No podemos compartir por cierto que el incendio del Salvador en 1875 y en 1955 el de las iglesias y de la curia con su archivo, que significó que parte de nuestra “memoria” se haya perdido para siempre, tengan “una inseparable contraparte” en el catolicismo “desde la de un orden colonial sustentado en última instancia en la coerción física”. No debe olvidarse respecto de 1955, que no fueron las masas indignadas por el golpe frustrado del 16 de junio las que atacaron las iglesias sino grupos perfectamente digitados desde despachos oficiales, los mismos que un par de años antes habían hecho arder, en improbable compañía, el Jockey Club, la Casa Radical y la Casa del Pueblo del socialismo, ante vista y paciencia de los bomberos. Muchas de las expresiones descriptas en la obra, hoy en día se siguen manifestando contra la destinataria del “último prejuicio”, la Iglesia Católica. El anticatolicismo, como el antisemitismo, es una forma de intolerancia, que ha desembocado en formas de abierta o solapada persecución.

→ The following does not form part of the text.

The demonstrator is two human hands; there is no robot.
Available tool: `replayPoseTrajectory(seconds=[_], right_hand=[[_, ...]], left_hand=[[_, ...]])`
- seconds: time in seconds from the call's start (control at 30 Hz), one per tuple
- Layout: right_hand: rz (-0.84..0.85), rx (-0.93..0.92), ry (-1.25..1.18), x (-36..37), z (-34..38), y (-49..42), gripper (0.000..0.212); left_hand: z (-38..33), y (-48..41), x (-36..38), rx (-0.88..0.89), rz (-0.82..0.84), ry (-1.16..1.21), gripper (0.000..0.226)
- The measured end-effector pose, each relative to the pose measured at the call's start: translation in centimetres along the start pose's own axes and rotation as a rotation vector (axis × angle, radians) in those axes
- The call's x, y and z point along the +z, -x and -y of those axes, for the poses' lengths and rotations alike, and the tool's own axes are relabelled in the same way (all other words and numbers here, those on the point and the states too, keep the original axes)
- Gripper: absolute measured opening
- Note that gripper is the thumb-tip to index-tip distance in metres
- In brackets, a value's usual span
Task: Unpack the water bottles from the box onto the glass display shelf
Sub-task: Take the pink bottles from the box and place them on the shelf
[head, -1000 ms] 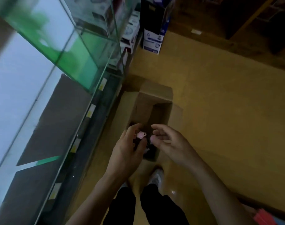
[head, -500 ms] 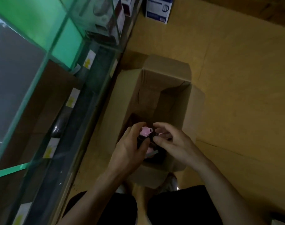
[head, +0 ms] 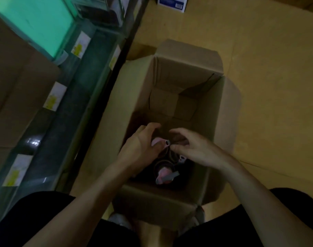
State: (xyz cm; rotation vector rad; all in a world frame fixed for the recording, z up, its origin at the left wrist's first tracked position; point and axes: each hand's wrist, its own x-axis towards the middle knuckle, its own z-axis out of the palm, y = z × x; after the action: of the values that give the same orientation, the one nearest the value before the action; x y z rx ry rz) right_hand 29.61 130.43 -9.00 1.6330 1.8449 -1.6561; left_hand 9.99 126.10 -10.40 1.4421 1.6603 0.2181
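Head view looks down into an open cardboard box (head: 171, 90) on the yellow floor (head: 268, 68). Inside the box, toward its near end, stand dark water bottles with pink lids; one pink-lidded bottle (head: 163, 173) sits uncovered nearest the near wall. The left hand (head: 139, 148) is wrapped around another bottle (head: 159, 142) just beyond it, fingers curled shut on its pink spouted cap. The right hand (head: 196, 148) hovers beside that cap with fingers bent and partly open; whether they touch it cannot be told. Left of the box runs the glass display shelf (head: 84, 90), carrying white and yellow price tags (head: 55, 98) whose print is unreadable.
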Motion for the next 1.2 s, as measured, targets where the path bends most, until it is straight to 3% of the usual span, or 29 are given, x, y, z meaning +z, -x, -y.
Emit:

Con rigor académico, el autor detalla las fuentes utilizadas, libros, documentos, en número impresionante, explayadas en una “orientación bibliográfica” para cada capítulo. Para el asombro, la polémica, el enojo, o simplemente, por el agrado de una obra bien escrita y bien fundada, vale la pena acercarse a las Ovejas negras cuya historia es en buena parte la nuestra, como país y como Iglesia.